All lines in the material with the string "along" should be listed.
*-*-*
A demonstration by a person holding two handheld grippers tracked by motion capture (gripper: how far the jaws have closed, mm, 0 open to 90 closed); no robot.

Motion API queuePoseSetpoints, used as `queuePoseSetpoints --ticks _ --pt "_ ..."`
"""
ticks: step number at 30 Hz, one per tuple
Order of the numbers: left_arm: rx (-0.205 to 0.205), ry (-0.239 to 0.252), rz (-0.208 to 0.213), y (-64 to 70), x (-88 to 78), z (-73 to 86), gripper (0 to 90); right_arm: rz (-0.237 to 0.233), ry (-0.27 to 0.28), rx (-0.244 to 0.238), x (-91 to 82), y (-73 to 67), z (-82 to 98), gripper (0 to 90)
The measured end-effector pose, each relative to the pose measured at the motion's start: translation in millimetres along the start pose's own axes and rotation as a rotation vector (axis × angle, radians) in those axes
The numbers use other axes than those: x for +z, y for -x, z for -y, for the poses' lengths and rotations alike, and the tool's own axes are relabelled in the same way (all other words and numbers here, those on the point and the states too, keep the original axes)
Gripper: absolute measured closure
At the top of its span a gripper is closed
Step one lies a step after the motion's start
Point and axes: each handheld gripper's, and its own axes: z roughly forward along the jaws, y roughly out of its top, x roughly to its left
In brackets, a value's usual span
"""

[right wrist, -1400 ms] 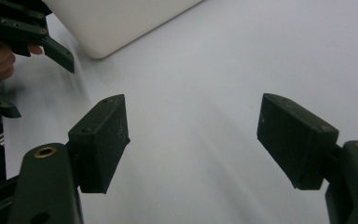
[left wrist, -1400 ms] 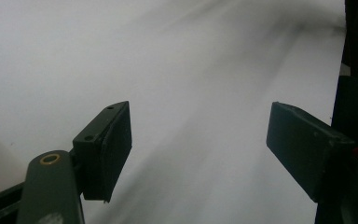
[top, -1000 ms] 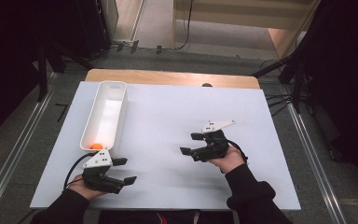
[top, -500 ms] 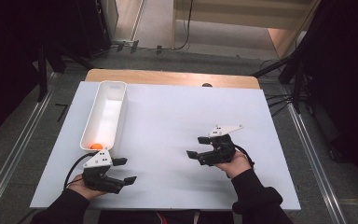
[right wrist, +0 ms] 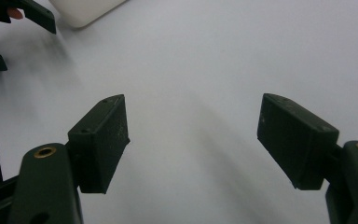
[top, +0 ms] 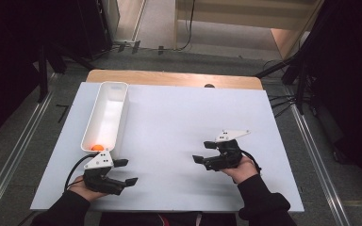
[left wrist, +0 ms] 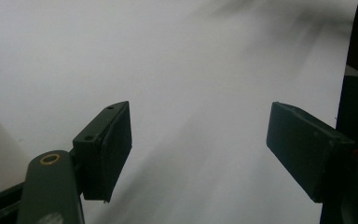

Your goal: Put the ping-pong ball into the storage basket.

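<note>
A white rectangular board [top: 169,141] was observed laid over a wooden table [top: 169,77]. A long, narrow white plastic tray [top: 104,117] was seen on the board's left side, with a small orange ball [top: 96,147] lying at its near end. The left gripper [top: 125,172] was held just beside that near end of the tray, its jaws spread wide and nothing between them. The right gripper [top: 202,152] was held over the right part of the board, well apart from the tray, jaws likewise wide and empty. No brand, label or legible writing was found on any item.
</note>
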Motion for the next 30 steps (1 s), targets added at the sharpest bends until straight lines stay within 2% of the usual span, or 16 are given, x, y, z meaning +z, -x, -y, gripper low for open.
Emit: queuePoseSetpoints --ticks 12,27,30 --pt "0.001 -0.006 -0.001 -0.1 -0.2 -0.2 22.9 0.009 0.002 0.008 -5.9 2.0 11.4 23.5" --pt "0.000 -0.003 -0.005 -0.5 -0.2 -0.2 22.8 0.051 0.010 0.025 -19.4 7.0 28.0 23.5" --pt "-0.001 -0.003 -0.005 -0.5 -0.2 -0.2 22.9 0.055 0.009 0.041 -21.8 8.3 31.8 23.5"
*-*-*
- Answer box:
The measured end-effector pose, each relative to the pose measured at the motion's start: translation in millimetres along the start pose's own axes and rotation as a rotation vector (axis × angle, radians) in those axes
Point and axes: each handheld gripper's, and its own axes: z roughly forward along the jaws, y roughly out of its top, x roughly to its left

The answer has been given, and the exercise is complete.